Tests of Statistical Significance
Wilks, D. S., 2011: Statistical methods in the Atmospheric Sciences (3rd Edition). Academic Press, NY, 676 pp (WI)
Spiegel M. R and L.J. Stephens: Statistics, 3rd Edition, Schaum outline series, McGrow Hill (SS)
1. Motivation: Why do we need statistical significance Tests?
Statistical methods are developed to understand stochastic processes in natural and human systems. These methods are often based on parameters that describe a distribution (as, for example, the mean and standard deviation). In addition, one may be interested in finding temporal trends, cycles, shifts, compare proportions and explore relationships among distinct variables. Since most parameters and statistical relationships (such as correlations, regressions, etc), are obtained with limited number of observations a fundamental question always arise: What if we add more and more data to our sample, would these relationships and parameters remain the same? How confident can we be that sampling will not significantly change our results? Are the parameters obtained ‘by chance’ or do they represent the actual behavior of the population?
Statistical significant tests are introduced as an attempt to answer these questions. Therefore, from now on, it is important to understand that all statistics that you may obtain from your data set needs to be tested with respect to its significance. Some tests will be discussed here.
2. Parametric versus non-parametric tests (WI, chapter 5)
There are two contexts in which hypothesis tests are performed (or two types of tests).
a) Parametric tests : are those conducted in situations where one knows or assumes that a particular theoretical distribution is an appropriate representation for the data and /or the test statistic.
b) Non parametric tests: are conducted without assumptions that particular theoretical forms are appropriate in a given situation.
Some statisticians have done a good work in finding theoretical distributions of some of the parameters we calculate. Fitting such distribution amounts to distilling the information contained in a sample of data, so that the distribution parameters can be regarded as representing the nature of the underlying physical process of interest. Thus a statistical test concerning a physical process of interest can reduce to a test pertaining to a distribution parameter, such as the Gaussian mean µ.
Non-parametric (or distribution-free) tests are constructed without the necessity of assumptions about what, if any, theoretical distribution pertains to the data at hand. Two approaches can be identified:
i) To construct the test in such a way that the distribution of the data is unimportant;
ii) Critical aspects of the relevant distribution are inferred directly from the data, by repeated computer manipulations of the observations. These nonparametric tests are known broadly as RESAMPLING procedures. They are often used in climate sciences and we will discuss a few cases later.
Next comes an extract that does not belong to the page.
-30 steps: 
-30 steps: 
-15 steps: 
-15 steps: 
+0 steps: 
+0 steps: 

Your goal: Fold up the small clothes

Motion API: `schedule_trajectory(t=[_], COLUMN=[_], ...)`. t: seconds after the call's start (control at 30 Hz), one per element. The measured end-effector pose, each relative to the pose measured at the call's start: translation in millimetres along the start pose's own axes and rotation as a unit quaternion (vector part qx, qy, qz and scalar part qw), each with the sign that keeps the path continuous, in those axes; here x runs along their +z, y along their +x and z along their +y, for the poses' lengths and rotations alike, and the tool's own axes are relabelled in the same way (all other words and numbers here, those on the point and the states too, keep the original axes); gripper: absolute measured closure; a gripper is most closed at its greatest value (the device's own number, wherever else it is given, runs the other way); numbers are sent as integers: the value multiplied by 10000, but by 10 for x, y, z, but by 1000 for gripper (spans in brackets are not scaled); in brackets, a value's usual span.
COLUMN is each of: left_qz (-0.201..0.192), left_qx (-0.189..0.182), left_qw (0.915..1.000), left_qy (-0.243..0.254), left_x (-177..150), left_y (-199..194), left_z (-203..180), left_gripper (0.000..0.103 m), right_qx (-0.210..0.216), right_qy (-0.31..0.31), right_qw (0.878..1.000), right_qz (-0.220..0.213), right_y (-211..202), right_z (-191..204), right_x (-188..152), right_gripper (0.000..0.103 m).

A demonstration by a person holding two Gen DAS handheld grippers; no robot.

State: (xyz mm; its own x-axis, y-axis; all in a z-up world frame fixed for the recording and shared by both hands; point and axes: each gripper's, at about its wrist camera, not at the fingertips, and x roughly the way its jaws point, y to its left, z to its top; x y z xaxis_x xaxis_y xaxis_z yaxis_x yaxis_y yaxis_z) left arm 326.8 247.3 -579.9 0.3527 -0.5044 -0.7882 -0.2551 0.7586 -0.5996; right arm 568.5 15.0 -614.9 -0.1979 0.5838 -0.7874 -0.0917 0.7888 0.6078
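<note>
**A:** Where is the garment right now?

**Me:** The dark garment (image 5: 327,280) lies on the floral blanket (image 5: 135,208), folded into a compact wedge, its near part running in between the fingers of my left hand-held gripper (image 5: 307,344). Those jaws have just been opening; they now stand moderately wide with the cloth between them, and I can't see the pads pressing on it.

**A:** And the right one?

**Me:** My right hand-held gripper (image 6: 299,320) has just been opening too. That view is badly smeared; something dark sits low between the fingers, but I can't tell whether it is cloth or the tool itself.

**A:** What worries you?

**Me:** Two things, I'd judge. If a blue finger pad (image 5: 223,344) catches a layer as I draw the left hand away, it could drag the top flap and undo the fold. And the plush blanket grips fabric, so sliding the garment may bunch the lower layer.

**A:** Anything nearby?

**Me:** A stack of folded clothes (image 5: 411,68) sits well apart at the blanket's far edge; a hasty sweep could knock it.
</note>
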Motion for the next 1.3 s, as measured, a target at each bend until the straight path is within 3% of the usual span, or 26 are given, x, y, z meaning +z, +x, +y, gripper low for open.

In any case, it is important to know the sampling distribution to all statistical tests. Sometimes it is common to confuse the sampling distribution of the parameter with the sampling distribution of the variable that we are testing the parameter. They are not necessarily the same. We will show some examples.
3. Elements of any Hypothesis test (WI)
Any hypothesis test proceeds according to the following five steps (WI):
1. Identify a test statistic that is appropriate to the data and question at hand. The test statistic is the quantity computed from the data values that will often be the sample estimate of the parameter of a relevant theoretical distribution. In nonparametric resampling tests there is nearly unlimited freedom in the definition of the test statistic.
2. Define the NULL HYPOTHESIS, usually denoted as Ho. The null hypothesis constitutes a specific logical frame of reference against which to judge the observed test statistic. Often the null hypothesis is the ONE WE HOPE TO REJECT.
3. Define the ALTERNATIVE HYPTHESIS, HA. Many times, the alternative hypothesis will be as simple as “Ho is not true “ , although more complex alternative hypothesis are also possible.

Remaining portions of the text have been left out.